▶ _WHAT THE EXERCISE ASKS_:
Your answer should be the lines below from the one holding "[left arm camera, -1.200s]" through the one holding "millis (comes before", copied exactly and with nothing else.

Entries taken from a collection
<<<<

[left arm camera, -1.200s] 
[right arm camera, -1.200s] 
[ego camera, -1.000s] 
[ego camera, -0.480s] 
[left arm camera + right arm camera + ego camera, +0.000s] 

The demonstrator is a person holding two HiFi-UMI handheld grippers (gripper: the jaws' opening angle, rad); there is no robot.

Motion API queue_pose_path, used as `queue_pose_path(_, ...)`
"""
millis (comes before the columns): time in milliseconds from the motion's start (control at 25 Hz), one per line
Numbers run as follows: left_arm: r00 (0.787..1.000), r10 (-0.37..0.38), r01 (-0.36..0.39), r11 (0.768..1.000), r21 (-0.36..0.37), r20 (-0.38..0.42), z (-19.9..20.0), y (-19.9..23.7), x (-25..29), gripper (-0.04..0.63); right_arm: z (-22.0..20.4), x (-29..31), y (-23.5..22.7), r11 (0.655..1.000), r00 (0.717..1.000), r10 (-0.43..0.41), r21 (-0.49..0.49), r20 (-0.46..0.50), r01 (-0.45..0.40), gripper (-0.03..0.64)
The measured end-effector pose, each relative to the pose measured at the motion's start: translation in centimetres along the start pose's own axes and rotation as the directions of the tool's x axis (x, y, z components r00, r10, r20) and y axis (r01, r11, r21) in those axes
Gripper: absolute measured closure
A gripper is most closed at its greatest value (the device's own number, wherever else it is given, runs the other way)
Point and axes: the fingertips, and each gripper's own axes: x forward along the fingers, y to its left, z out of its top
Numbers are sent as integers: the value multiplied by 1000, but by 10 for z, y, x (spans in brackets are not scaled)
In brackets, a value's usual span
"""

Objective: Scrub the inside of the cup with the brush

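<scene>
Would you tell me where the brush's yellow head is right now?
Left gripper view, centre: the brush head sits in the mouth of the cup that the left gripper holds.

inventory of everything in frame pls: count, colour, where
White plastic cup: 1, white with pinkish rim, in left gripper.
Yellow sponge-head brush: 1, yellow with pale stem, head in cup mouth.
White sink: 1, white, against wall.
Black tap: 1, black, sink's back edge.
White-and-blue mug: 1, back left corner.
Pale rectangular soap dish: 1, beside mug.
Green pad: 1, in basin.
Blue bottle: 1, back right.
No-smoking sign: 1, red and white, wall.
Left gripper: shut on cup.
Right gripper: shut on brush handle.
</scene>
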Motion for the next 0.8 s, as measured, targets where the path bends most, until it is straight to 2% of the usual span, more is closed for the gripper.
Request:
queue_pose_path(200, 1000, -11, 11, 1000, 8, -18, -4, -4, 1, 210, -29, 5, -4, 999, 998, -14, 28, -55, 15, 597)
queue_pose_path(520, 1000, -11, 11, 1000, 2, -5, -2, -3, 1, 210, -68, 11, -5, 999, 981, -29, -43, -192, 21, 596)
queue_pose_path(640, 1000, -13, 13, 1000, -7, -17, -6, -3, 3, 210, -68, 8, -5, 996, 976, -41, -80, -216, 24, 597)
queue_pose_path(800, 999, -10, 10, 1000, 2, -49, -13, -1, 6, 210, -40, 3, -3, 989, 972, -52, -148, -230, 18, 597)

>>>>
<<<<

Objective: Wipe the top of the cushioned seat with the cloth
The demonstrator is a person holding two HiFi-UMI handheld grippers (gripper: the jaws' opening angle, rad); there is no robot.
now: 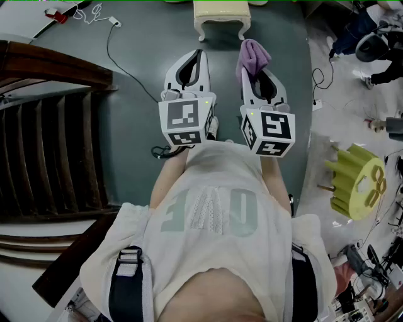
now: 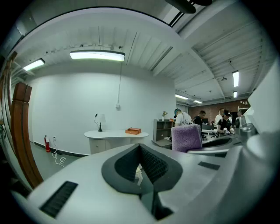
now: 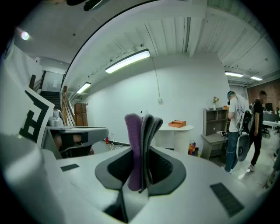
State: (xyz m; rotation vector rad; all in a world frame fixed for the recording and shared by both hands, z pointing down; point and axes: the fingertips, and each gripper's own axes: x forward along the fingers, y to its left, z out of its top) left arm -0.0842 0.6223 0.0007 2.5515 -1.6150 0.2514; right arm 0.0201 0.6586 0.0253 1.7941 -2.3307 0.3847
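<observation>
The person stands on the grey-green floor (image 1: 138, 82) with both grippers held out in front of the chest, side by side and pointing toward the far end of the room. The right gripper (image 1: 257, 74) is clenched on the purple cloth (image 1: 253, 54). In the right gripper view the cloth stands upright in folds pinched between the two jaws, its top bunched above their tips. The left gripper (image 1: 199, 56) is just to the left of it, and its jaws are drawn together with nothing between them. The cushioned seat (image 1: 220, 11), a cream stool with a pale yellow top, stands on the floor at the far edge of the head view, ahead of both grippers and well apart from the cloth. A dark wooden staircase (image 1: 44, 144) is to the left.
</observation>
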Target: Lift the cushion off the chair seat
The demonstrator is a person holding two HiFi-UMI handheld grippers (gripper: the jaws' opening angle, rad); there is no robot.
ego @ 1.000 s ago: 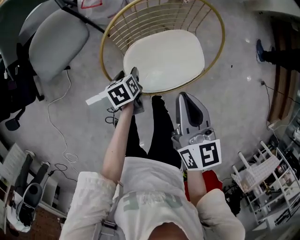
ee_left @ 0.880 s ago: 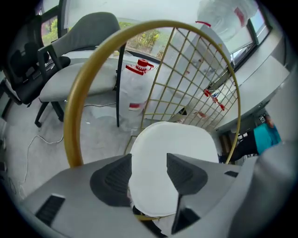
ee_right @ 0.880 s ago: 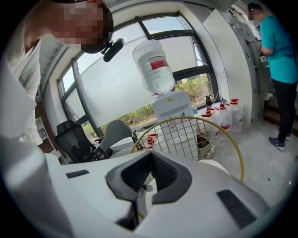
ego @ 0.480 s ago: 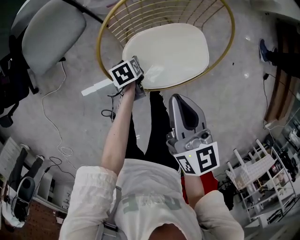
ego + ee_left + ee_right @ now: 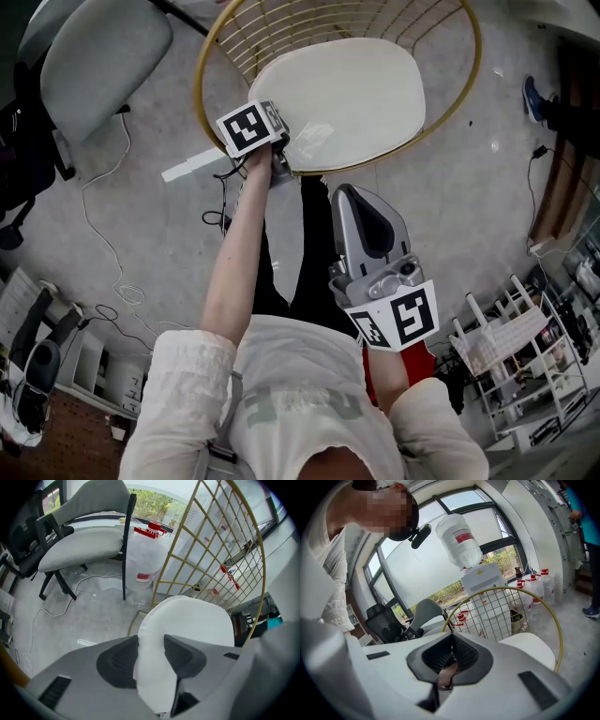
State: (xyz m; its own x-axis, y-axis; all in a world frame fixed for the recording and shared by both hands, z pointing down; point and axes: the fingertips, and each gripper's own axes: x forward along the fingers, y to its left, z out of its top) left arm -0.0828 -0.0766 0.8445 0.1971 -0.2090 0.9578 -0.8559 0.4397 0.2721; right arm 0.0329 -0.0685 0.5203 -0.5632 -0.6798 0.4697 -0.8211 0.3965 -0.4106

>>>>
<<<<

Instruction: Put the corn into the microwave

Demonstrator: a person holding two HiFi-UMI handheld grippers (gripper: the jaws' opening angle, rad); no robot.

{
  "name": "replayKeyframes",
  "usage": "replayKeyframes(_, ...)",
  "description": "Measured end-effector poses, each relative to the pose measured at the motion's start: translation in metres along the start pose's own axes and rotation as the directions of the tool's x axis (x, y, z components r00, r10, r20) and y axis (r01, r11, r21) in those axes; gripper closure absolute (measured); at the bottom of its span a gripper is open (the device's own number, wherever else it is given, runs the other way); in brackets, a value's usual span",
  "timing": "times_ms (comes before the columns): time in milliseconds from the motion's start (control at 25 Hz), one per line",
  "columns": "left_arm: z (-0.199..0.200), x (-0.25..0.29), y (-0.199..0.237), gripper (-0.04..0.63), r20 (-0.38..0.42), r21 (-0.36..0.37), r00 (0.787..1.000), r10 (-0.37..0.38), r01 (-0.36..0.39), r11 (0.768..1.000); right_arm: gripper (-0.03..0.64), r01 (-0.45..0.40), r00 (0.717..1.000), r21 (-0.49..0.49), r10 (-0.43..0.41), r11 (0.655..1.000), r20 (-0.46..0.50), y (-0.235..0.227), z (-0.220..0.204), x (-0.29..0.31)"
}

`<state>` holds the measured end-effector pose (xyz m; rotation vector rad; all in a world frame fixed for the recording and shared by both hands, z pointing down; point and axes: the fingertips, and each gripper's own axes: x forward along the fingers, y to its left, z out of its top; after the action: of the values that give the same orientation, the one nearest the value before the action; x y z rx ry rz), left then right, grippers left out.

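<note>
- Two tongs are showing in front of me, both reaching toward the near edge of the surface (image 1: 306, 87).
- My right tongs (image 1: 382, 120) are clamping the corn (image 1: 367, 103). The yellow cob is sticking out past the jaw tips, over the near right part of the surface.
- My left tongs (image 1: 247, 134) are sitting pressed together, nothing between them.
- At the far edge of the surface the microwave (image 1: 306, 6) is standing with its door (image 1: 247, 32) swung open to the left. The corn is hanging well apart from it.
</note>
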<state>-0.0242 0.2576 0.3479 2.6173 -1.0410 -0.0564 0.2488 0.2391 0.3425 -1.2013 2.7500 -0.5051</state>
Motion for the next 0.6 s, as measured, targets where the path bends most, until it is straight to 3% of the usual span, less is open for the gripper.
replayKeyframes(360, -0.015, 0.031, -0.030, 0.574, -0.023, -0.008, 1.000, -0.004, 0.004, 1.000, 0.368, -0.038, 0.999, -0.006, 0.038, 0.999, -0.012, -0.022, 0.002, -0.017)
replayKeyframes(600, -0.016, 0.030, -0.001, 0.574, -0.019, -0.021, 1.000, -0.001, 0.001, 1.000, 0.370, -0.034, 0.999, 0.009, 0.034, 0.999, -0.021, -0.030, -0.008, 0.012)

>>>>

▶ _RESULT_:
[left arm camera, -1.200s] 
[right arm camera, -1.200s] 
[ego camera, -1.000s] 
[ego camera, -0.480s] 
[left arm camera + right arm camera + ego camera, +0.000s] 

The demonstrator is a person holding two HiFi-UMI handheld grippers (gripper: the jaws' opening angle, rad); there is no robot.

Motion API queue_pose_path, used as `queue_pose_path(_, ...)`
"""
millis (comes before the columns): time in milliseconds from the motion's start (control at 25 Hz), one per line

The output returned above is complete.